Problem details
Repeat the listing below verbatim, without its images.

Collected data
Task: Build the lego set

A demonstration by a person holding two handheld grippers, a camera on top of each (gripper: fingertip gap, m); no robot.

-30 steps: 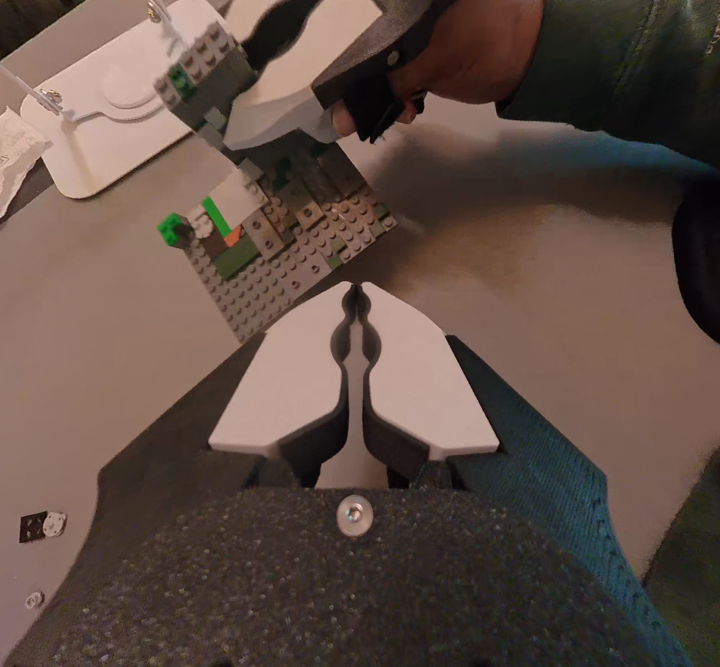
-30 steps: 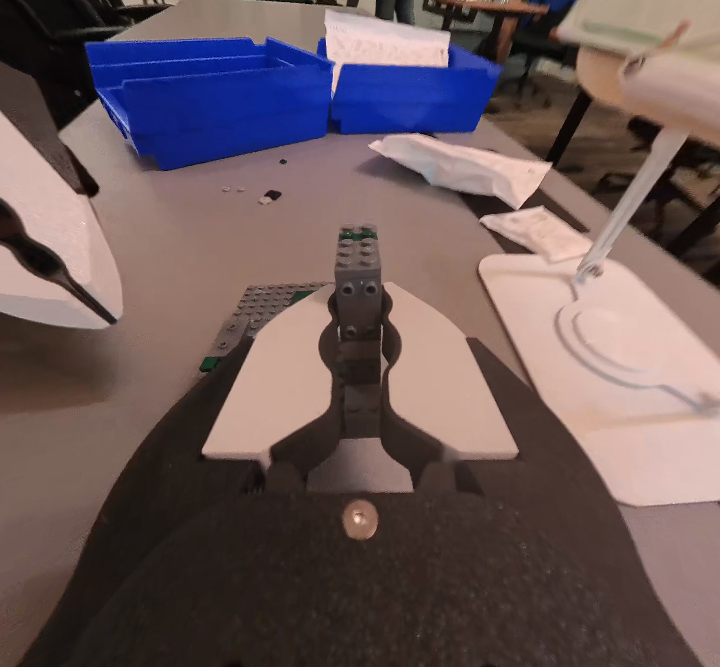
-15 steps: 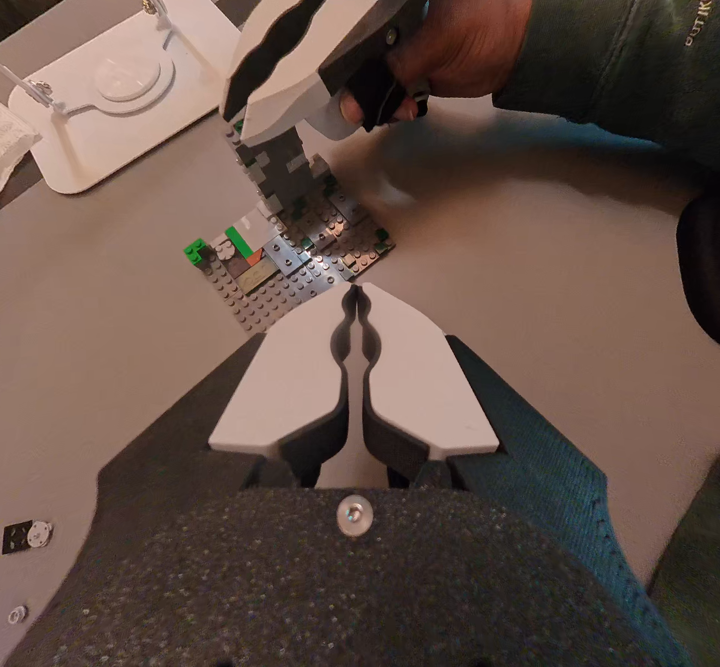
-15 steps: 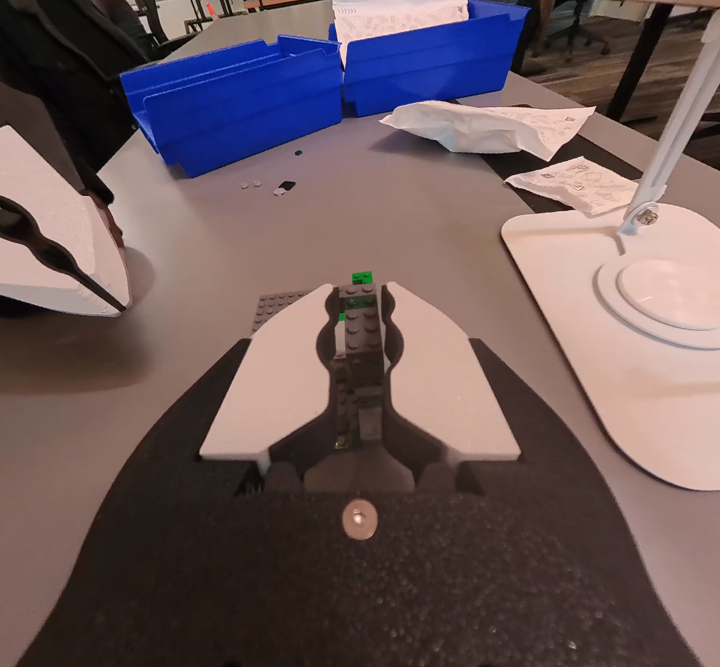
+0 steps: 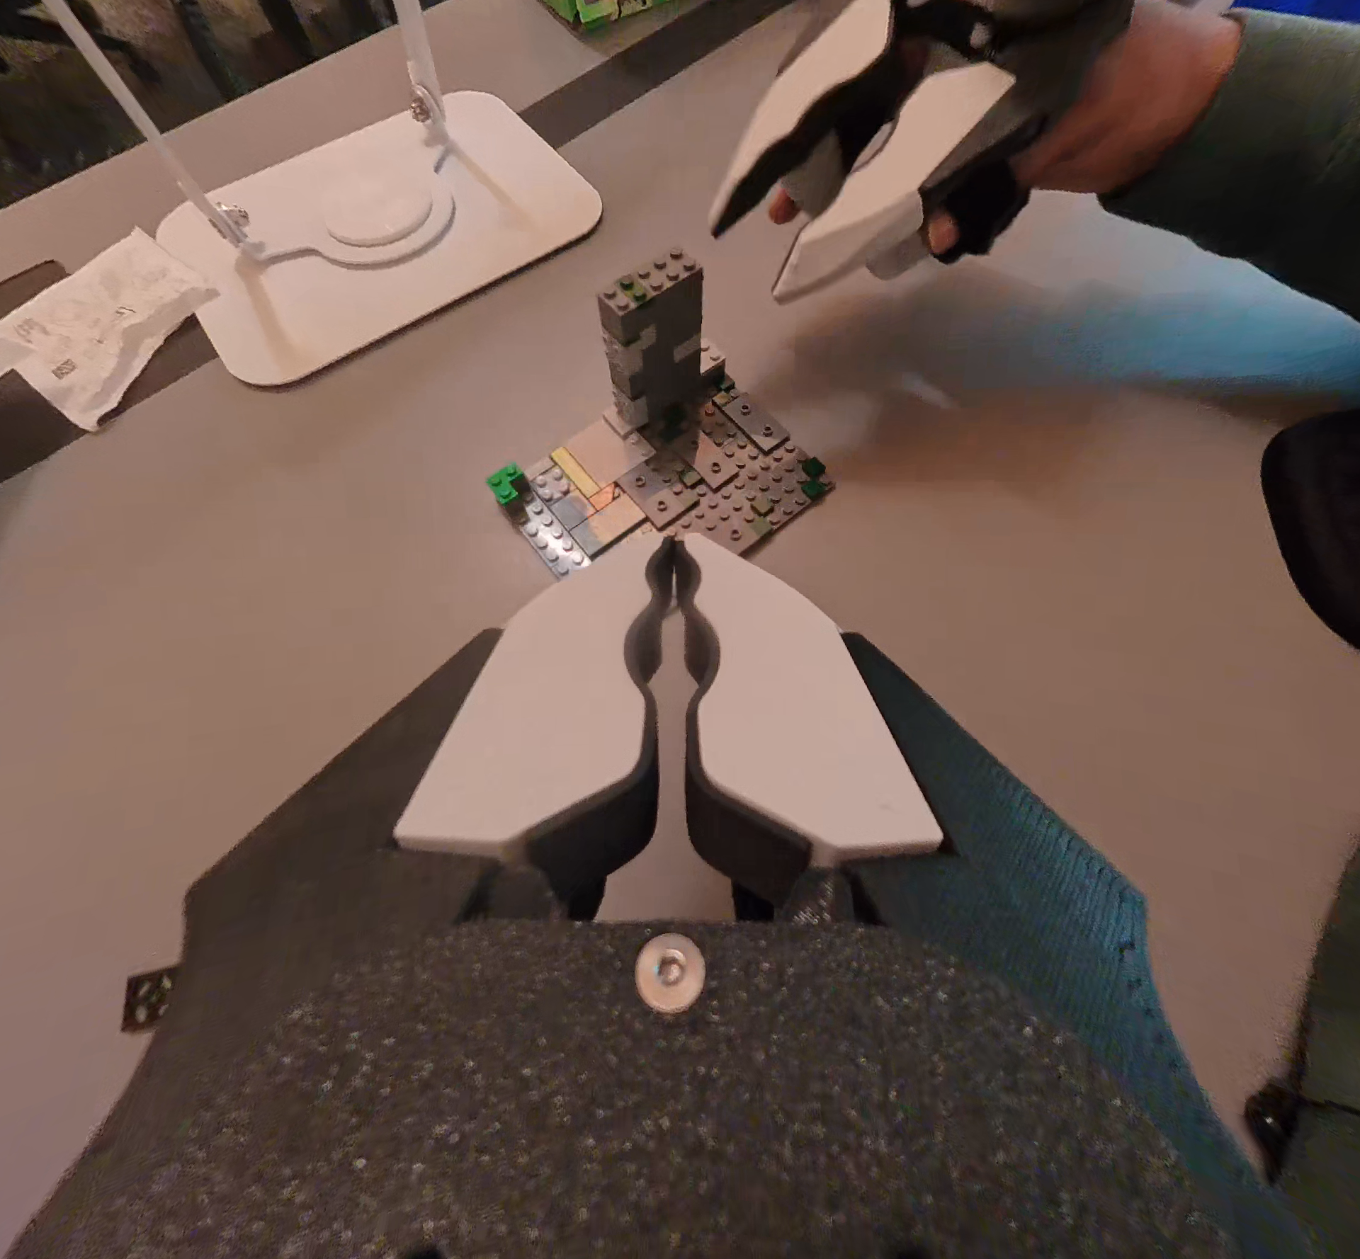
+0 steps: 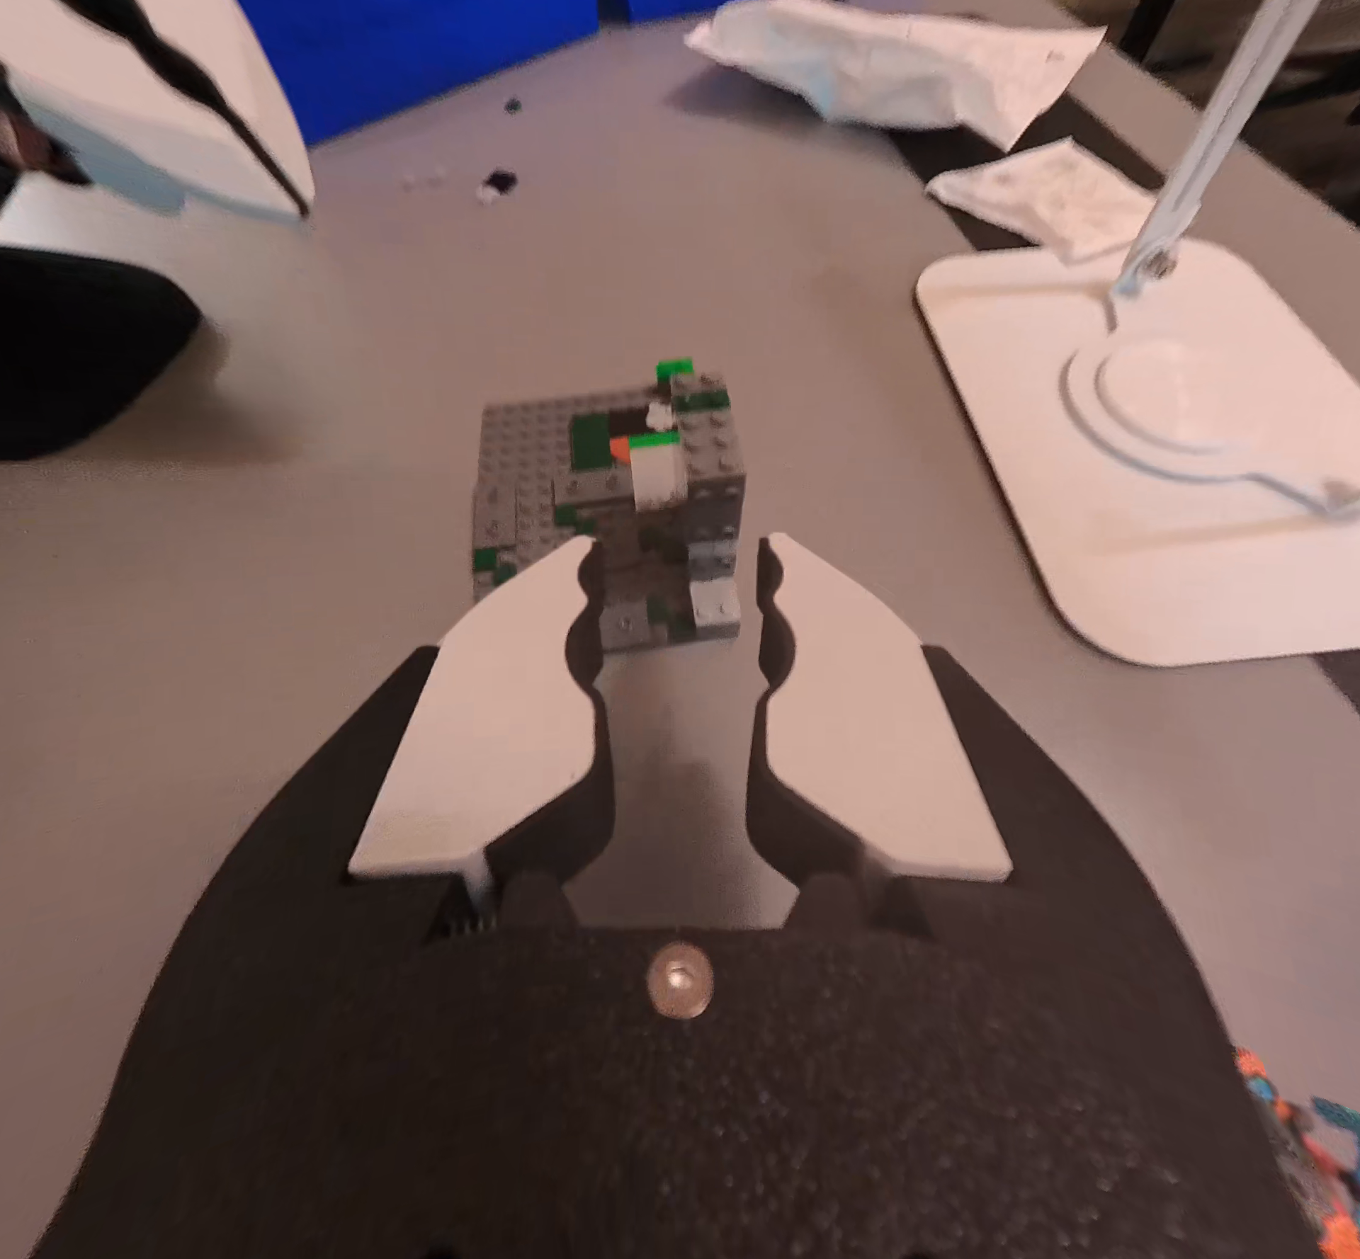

Solved problem
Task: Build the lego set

A demonstration by a person holding two handheld grippers, a camera on top of each (gripper: fingertip gap, m); no robot.

-30 steps: 
-30 steps: 
-15 steps: 
-15 steps: 
+0 steps: 
+0 steps: 

The exercise has been completed.